[DATA BELOW]

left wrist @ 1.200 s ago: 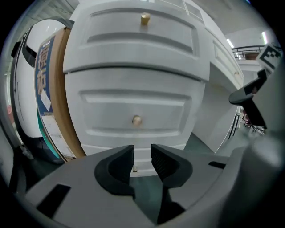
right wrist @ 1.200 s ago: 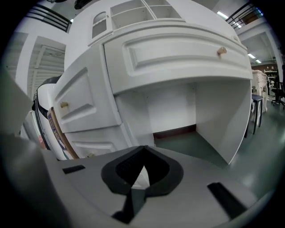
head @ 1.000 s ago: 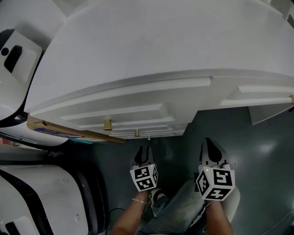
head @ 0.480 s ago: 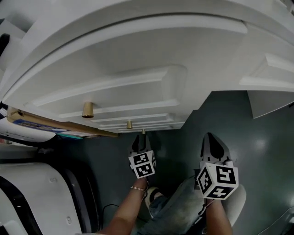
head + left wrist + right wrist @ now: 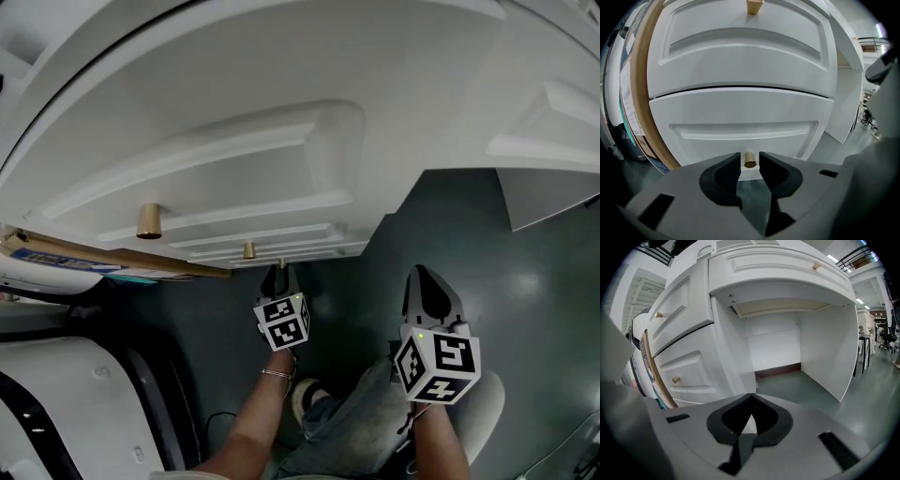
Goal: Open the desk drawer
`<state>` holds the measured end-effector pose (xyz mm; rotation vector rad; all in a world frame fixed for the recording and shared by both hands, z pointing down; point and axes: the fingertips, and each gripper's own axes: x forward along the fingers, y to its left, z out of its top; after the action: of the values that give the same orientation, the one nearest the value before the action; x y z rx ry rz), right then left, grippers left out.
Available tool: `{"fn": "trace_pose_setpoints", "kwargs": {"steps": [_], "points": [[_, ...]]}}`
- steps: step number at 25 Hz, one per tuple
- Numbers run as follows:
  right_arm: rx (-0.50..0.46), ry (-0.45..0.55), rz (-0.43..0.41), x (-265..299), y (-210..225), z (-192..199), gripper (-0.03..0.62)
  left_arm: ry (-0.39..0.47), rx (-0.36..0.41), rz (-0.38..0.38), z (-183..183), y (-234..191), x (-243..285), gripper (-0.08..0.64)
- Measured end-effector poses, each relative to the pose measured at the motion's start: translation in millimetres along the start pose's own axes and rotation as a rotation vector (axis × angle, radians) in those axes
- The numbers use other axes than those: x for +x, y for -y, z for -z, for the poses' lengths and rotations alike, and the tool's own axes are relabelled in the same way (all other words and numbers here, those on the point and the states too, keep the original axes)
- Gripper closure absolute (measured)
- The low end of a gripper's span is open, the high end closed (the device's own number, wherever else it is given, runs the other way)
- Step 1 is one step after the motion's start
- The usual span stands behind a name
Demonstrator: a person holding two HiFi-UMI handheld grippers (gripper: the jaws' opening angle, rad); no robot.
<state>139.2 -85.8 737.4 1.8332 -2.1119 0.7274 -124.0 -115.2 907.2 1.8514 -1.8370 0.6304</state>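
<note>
Straddling lowest drawer (image 5: pixel 740 110) knob (image 5: pixel 749 159) (brass), left tool (image 5: pixel 750 165) jaws apart; right tool (image 5: pixel 751 399) closed, empty.

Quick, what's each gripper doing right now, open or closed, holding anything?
Left gripper: open, jaws either side of the lower drawer's brass knob, not clamped on it.
Right gripper: shut, empty.

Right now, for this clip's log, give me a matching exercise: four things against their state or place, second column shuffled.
1. left gripper
2. right gripper
3. bottom drawer knob
4. wooden board

A. jaws together, nothing held
B. tan, beside the desk
C. jaws apart
D. brass, between open jaws

Pairs: 1-C; 2-A; 3-D; 4-B
</note>
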Motion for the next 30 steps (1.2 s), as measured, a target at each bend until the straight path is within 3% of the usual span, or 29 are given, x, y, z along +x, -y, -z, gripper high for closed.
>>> {"fn": "trace_pose_setpoints", "kwargs": {"steps": [30], "points": [[0.045,-0.001,0.014,8,14,7,0.586,-0.011,-0.052,-0.051,9,0,1,0.469]]}}
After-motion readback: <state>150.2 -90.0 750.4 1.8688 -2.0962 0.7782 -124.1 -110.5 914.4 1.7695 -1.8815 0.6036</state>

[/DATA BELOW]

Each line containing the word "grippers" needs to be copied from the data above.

COMPLETED EXERCISE —
`<state>` holds the measured end-effector pose (xyz mm; rotation vector rad; all in a world frame fixed for the recording and shared by both hands, z pointing down; point and axes: the fingertips, and each gripper's own axes: x forward along the fingers, y to its left, z out of its top; after the action: of the values that give the same orientation, the one nearest the value before the action; x y z rx ry rz), right then left, grippers left out.
Demonstrator: a person holding two HiFi-UMI handheld grippers (gripper: the jaws' opening angle, rad); no robot.

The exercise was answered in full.